As you play with the program you will begin to get a feel for how various probabilities affect the composition and you're sure to learn some things about composition that you never knew before.

Finally, a very special thanks to Bob Yannes who sent me a listing of a similar program (PINK FREUD) which generates 4 part canons on a P4700/3. I haven't reviewed this program thoroughly yet, but knowing Bob it's sure to be neat. I'm sure that he wouldn't mind my sharing copies of the listing with anyone who sends a SASE.

'Til next time, my best to all.


Each of the 4 output channels has associated with it its own duration timer and two variables in the computer's memory which determine what characteristics the time values of the notes produced by that channel will have. In the interest of convenience, we'll name these two variables MASK and TIME; or, simply M and T.

We need to think of each of these variables as being composed of a high half-byte (hhb) and a low half-byte (lhb). The hex number $F3 (an arbitrary example) has an hhb of $F and an lhb of $3. This is necessary because the half-bytes determine two separate parameters.

The lower half-bytes of MASK and TIME (M1 and T1 respectively) interact to determine what time values are possible from a given channel. A channel can be restricted so that it produces only 1/16 notes or 1/16 and 1/8 notes or a wide variety of other possibilities as summarized in the table below:

Note that this is a partial table intended only to demonstrate the pattern.

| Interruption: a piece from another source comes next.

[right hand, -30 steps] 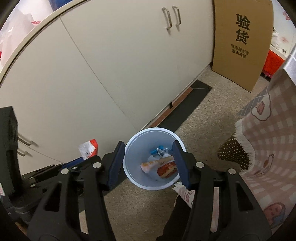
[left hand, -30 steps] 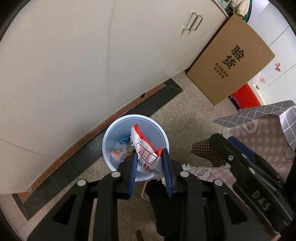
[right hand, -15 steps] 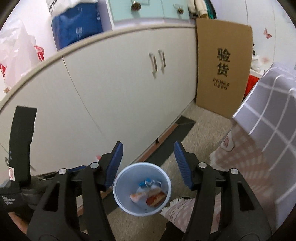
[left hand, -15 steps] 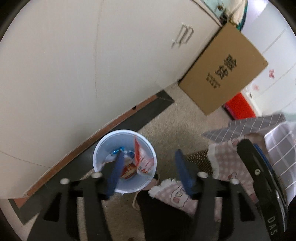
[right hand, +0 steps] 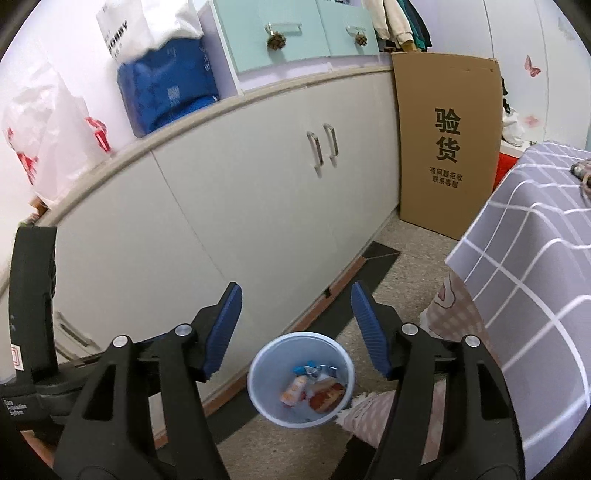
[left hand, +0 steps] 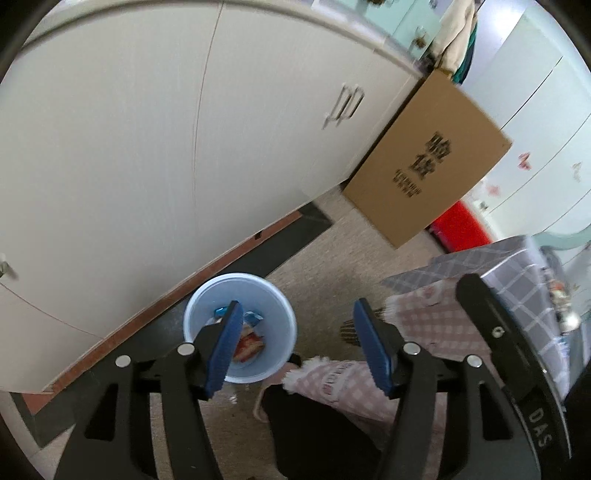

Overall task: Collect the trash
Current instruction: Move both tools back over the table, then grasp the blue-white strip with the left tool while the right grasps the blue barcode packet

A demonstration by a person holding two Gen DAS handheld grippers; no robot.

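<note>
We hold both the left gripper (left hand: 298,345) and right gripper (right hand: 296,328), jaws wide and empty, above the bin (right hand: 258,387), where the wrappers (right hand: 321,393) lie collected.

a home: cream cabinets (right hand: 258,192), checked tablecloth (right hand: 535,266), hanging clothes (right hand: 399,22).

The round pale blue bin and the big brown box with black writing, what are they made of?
The round pale blue bin looks like thin plastic: smooth, even walls, slightly glossy. The big brown box with black writing looks like matte cardboard: flat tan panels, a creased top edge, printed characters.
</note>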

Other combinations of M1 and T1 produce other possible time values. Some combinations not listed will produce undesirable results.

The high-half-bytes of MASK and TIME (Mb and Th) interact to determine the probability that the note being produced by that channel will be dotted (its duration extended by half of its actual value).

In actual practice, it is most convenient to set Mh to $F and regulate the probability using only Th. The influence of Th on the probabilities of a dotted note is illustrated below:

Th Probability of dotted note
$8 one in two
$4 one in four
$2 one in eight
$1 one in sixteen
$0 zero

EXAMPLE: A channel which has MASK and TIME values of $F3 and $11 respectively will be capable of producing 1/16, 1/8, 1/4 and 1/2 notes with a one in sixteen probability of the note being dotted. A channel with M and T of $F0 and $01 will produce nothing but 1/16 notes, none of which will be dotted.

The page zero addresses of the MASK and TIME parameters for the four output channels are given below:


By using the MUS-1 subroutine LOOK to gather data from the AGO keyboard, PINK TUNES follows our standard protocol of using the keyboard encoder clock rate as the system master clock. Analog control of tempo may be provided by varying this clock rate as has been mentioned in previous columns.

PINK also has a variable at zero page location $A9 which gives gross digital control of tempo. The recommended range of values for this variable are from $FF (far too fast) to $F0 (insanely slow).


PINK uses the MUS-1 QuASH drivers (NOTE) and therefore allows for both independent pitch transpositions of any and/or all 4 channels as well as providing a means of enabling or disabling glides.

Though not strictly true, it is most convenient to think of these variables as being divided into high half-byte and low half-byte with the hhb controlling glide ($8 turns the glide on, $0 turns it off) and the lhb determining transposition. For example, a channel which has this transposing variable set to $8C will have its glide turned on and be playing notes an octave higher than the actual note selected by PINK.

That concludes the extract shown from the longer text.